The problem: Repeat the material exactly, leaving no line out.
── Data excerpt ──
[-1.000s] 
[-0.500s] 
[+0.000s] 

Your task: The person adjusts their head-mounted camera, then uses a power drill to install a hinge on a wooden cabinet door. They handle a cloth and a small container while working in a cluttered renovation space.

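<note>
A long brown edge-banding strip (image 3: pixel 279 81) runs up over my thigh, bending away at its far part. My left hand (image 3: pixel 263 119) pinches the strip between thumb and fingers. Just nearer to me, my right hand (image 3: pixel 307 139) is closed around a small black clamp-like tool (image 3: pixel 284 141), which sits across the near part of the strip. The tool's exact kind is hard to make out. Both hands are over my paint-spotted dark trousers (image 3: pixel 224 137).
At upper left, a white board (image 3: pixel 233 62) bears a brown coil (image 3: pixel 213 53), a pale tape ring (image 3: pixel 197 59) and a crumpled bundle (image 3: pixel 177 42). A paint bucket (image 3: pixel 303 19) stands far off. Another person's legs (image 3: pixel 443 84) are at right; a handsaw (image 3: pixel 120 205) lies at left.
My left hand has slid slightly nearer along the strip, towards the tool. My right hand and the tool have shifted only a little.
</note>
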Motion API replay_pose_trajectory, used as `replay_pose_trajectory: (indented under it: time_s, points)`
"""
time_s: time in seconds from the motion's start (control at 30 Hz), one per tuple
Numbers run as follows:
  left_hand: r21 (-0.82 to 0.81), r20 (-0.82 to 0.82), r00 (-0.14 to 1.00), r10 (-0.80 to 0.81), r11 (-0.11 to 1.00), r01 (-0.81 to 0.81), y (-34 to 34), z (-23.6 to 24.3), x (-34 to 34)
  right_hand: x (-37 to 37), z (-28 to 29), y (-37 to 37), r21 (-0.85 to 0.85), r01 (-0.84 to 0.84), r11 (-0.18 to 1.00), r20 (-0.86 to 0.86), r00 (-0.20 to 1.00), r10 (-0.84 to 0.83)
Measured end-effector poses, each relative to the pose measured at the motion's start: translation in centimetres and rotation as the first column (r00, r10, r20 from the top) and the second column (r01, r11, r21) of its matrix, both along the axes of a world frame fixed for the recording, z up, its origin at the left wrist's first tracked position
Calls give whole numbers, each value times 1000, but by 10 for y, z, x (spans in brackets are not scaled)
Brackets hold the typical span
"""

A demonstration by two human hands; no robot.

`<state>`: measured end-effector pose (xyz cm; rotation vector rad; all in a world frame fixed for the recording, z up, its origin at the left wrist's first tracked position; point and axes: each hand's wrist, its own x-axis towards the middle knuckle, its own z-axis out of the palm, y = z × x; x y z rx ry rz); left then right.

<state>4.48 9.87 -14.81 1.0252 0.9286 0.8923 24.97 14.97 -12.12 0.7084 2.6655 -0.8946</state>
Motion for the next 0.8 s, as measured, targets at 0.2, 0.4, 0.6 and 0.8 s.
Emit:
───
Output for this exercise:
[-1.000s] 
[-0.500s] 
[+0.000s] 

Your task: The person adjusts their head-mounted camera, then uses a power drill to install a hinge on a wooden cabinet door. They handle a cloth and a small container while working in a cluttered renovation space.

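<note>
A long brown edge-banding strip (image 3: pixel 279 81) runs up over my thigh, bending away at its far part. My left hand (image 3: pixel 263 119) pinches the strip between thumb and fingers. Just nearer to me, my right hand (image 3: pixel 307 139) is closed around a small black clamp-like tool (image 3: pixel 284 141), which sits across the near part of the strip. The tool's exact kind is hard to make out. Both hands are over my paint-spotted dark trousers (image 3: pixel 224 137).
At upper left, a white board (image 3: pixel 233 62) bears a brown coil (image 3: pixel 213 53), a pale tape ring (image 3: pixel 197 59) and a crumpled bundle (image 3: pixel 177 42). A paint bucket (image 3: pixel 303 19) stands far off. Another person's legs (image 3: pixel 443 84) are at right; a handsaw (image 3: pixel 120 205) lies at left.
My left hand has slid slightly nearer along the strip, towards the tool. My right hand and the tool have shifted only a little.
</note>
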Motion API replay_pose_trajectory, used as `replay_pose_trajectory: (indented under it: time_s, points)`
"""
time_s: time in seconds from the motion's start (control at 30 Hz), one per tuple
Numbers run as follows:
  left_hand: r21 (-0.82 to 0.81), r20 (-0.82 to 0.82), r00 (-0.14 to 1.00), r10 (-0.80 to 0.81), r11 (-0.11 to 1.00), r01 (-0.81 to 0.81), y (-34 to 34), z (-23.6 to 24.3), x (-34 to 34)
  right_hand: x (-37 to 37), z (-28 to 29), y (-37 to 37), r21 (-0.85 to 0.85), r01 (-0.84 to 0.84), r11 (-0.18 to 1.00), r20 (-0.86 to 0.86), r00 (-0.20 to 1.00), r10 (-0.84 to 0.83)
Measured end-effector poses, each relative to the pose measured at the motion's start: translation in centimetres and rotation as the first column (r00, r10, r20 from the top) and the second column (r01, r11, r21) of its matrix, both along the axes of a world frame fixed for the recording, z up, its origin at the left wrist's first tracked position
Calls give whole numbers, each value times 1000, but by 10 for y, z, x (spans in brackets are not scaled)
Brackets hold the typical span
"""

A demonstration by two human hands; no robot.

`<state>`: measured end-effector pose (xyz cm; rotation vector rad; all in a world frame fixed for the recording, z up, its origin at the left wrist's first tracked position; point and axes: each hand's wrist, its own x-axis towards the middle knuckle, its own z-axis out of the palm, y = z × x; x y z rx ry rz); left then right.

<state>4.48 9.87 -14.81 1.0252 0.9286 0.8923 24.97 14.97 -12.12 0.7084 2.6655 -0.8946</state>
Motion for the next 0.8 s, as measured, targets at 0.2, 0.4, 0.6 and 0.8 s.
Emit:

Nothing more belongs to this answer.